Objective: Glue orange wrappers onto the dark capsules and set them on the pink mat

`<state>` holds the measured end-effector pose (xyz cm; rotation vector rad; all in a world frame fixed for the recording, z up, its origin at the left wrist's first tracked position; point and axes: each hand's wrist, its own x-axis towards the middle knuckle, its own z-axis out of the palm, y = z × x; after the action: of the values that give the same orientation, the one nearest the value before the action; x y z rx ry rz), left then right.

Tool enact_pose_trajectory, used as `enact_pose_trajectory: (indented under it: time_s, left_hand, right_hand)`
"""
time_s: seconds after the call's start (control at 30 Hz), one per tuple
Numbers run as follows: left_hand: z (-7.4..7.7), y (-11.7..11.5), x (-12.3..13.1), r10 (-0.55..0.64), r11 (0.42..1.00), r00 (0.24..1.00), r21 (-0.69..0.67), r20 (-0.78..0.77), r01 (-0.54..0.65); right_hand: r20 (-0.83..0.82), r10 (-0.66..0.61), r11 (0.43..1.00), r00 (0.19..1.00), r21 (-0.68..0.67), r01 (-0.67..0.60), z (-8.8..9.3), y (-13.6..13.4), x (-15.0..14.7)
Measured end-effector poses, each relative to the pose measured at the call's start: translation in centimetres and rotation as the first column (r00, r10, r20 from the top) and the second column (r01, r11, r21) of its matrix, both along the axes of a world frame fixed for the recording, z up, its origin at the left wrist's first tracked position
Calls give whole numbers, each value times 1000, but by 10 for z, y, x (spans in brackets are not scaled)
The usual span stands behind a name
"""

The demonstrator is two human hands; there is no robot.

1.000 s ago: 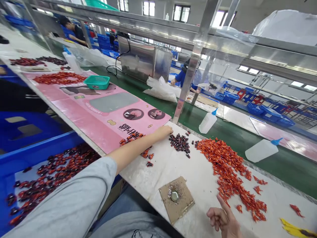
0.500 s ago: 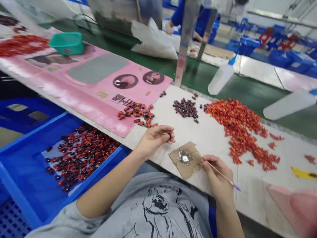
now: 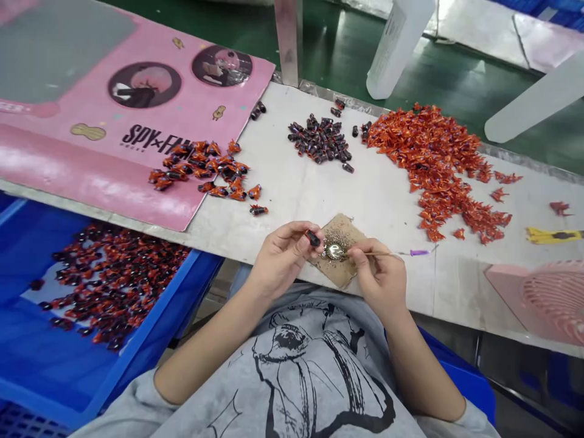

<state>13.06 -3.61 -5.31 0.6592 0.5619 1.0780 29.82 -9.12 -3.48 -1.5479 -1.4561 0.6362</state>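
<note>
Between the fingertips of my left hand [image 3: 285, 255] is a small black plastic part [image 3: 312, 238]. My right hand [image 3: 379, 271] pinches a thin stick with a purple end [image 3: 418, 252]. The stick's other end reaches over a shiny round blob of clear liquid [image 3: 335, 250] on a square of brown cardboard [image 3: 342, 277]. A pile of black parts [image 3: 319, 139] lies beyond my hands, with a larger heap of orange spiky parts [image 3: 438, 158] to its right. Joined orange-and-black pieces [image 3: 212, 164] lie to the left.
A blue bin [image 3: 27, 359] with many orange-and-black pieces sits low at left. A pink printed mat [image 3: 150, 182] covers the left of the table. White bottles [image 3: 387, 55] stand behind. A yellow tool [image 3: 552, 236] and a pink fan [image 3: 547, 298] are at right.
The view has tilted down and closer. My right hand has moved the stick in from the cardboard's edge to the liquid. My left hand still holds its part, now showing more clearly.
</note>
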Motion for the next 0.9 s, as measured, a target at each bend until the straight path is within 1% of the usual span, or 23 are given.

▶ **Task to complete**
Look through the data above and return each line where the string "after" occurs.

▶ **Exercise response**
`<state>` holds the measured end-effector pose (xyz cm; rotation vector rad; all in a world frame fixed for the recording, z up, its origin at the left wrist's first tracked position; point and axes: each hand's wrist, its own x-axis towards the middle knuckle, its own z-axis out of the palm, y = z × x; after the action: of the values that give the same orientation, the one nearest the value before the action; x y z rx ry rz), left then right.
time_s: seconds after the call's start (control at 30 Hz), one per tuple

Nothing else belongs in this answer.